J’appelle de tous mes vœux
la discussion de la loi sur l’avancement que j’ai eu l’honneur de présenter,
afin que les droits à l’avancement ne soient désormais fondés que sur la
légalité. En attendant que les chambres puissent voter cette loi, je me suis
imposé l’obligation de me conformer strictement aux dispositions du projet qui
vous est soumis.
Quant aux frais de
représentation, il est très vrai que quelques généraux ayant des troupes à
l’inspection ; on me fit observer que dans tous les gouvernements il était
d’usage que les inspecteurs-généraux reçussent à leur table les officiers
supérieurs et successivement les capitaines, les lieutenants et
sous-lieutenants ; les appointements des officiers-généraux étant, par une
anomalie que je ne m’explique pas, moins élevés que dans les autres parties de
l’Europe, alors que le traitement des officiers inférieurs est plus élevé ici
qu’il ne l’est en France et en Prusse, je crus qu’il était juste pour mettre
ces officiers-généraux à même de remplir dignement leur importante mission, de
leur donner le moyen de tenir le rang qu’ils doivent avoir. Mais les 1,500 fr.
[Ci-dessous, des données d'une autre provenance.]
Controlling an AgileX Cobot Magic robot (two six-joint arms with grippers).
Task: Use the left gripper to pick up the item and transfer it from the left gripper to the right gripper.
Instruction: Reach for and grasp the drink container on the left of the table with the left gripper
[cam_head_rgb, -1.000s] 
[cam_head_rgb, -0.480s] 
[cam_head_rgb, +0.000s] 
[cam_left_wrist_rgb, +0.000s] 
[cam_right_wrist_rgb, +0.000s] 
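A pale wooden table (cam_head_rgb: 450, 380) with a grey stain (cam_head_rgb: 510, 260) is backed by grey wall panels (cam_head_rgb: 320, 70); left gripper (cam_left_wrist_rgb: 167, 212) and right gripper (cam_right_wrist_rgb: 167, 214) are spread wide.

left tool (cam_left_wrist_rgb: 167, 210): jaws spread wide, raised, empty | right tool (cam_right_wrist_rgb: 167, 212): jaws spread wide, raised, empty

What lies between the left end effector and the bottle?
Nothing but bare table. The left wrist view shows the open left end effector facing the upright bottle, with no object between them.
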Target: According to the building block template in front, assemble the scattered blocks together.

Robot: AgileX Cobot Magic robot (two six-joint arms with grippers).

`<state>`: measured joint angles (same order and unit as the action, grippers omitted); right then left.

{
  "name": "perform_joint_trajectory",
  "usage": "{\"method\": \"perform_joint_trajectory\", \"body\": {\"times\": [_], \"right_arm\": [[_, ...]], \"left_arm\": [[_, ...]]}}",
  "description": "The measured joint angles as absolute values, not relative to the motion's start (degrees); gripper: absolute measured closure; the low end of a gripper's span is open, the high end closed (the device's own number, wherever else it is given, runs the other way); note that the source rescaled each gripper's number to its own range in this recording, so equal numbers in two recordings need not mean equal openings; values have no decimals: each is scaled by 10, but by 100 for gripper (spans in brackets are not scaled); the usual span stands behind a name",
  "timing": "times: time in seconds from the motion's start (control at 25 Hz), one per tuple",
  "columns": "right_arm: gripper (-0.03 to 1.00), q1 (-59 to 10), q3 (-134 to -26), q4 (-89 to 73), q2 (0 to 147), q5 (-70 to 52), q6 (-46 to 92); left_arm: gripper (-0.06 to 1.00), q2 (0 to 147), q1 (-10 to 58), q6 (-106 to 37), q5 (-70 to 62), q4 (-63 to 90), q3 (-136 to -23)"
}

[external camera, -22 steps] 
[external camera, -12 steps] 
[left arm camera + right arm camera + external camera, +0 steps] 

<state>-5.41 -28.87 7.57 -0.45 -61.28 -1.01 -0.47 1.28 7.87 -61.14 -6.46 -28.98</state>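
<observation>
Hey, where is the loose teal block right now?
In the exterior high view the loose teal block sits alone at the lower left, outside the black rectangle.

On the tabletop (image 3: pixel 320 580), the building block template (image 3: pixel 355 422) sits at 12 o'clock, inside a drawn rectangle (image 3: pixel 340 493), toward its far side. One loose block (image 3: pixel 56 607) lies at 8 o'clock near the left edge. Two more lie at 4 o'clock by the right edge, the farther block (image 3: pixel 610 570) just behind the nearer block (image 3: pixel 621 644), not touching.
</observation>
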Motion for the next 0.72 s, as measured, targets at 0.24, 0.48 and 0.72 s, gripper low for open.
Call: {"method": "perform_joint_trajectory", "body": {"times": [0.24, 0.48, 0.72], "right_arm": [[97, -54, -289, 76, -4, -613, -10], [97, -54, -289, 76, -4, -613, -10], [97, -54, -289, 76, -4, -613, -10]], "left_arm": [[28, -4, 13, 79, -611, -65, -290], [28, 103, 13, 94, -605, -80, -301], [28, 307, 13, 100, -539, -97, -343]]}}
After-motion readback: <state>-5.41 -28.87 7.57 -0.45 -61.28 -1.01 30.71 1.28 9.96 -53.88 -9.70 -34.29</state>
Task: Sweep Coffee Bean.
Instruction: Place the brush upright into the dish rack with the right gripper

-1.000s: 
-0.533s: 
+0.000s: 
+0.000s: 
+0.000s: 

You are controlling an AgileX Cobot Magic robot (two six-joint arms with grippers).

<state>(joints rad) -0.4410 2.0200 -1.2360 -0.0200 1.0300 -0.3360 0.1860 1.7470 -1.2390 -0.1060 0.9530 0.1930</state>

qui leur sont accordés pour frais de représentation ne sont pas pris sur l’art.
1er ; ils le sont sur l’article : « Dépenses extraordinaires et
imprévues. »
M.
de Jaegher. - Je demande que l’amendement de M. Desmaisières soit
imprimé et que la discussion en soit renvoyée à demain. Il est à désirer que
l’on n’en commence pas la discussion avant d’avoir pu en combiner les
conséquences.
M. Stas
de Volder. - Je demande que M. le ministre de la guerre dépose un état
indiquant le nombre des militaires entrés dans les hôpitaux en 1835 et le
nombre des militaires décédés. Il est utile que nous connaissions ces détails
statistiques.
M. Gendebien. -
Je prierai notre honorable collègue M. Brabant de déposer l’amendement qu’il a
annoncé dans la discussion générale, afin qu’il soit imprimé aujourd’hui et
distribué ce soir.
M. Brabant. - Je
ne pourrais le déposer maintenant parce que cet amendement est calculé sur une
disposition d’une loi française de 1818, relativement au recrutement, que je
n’ai pas sous les yeux. Mais je le déposerai demain.
- La séance est levée à 4 heures et demie.